▶ [What to work on]: With the pictures left out, copy the listing below exactly.

[[ Data below open ]]

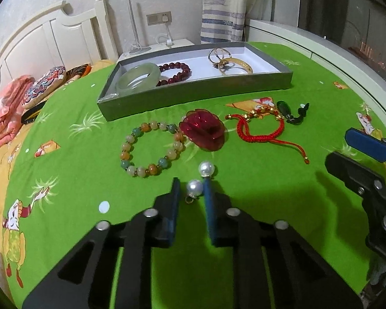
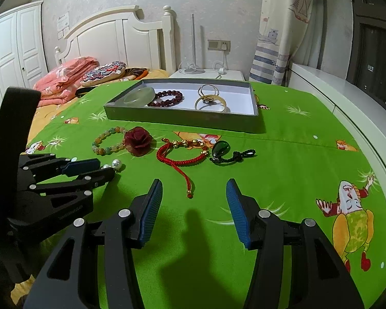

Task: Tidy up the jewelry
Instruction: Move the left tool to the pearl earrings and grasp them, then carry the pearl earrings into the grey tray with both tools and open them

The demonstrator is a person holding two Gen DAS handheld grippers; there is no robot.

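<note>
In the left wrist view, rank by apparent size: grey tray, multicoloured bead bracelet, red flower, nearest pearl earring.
Largest to smallest:
1. grey tray
2. multicoloured bead bracelet
3. red flower
4. pearl earring
The tray lies farthest away, so its lead is safe.

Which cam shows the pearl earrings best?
Left wrist: both pearl earrings sit large and clear at the left gripper, one pearl between its fingers. Right wrist shows them small at the left, partly hidden behind that gripper.
</note>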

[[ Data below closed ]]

▶ [Answer to this problem]:
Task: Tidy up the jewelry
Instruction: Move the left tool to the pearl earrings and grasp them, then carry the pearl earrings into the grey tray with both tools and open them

The demonstrator is a person holding two Gen DAS handheld grippers; there is no robot.

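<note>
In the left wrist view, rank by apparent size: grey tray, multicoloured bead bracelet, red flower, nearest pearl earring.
Largest to smallest:
1. grey tray
2. multicoloured bead bracelet
3. red flower
4. pearl earring
The tray lies farthest away, so its lead is safe.

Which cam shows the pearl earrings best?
Left wrist: both pearl earrings sit large and clear at the left gripper, one pearl between its fingers. Right wrist shows them small at the left, partly hidden behind that gripper.
</note>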

The work on this exercise is complete.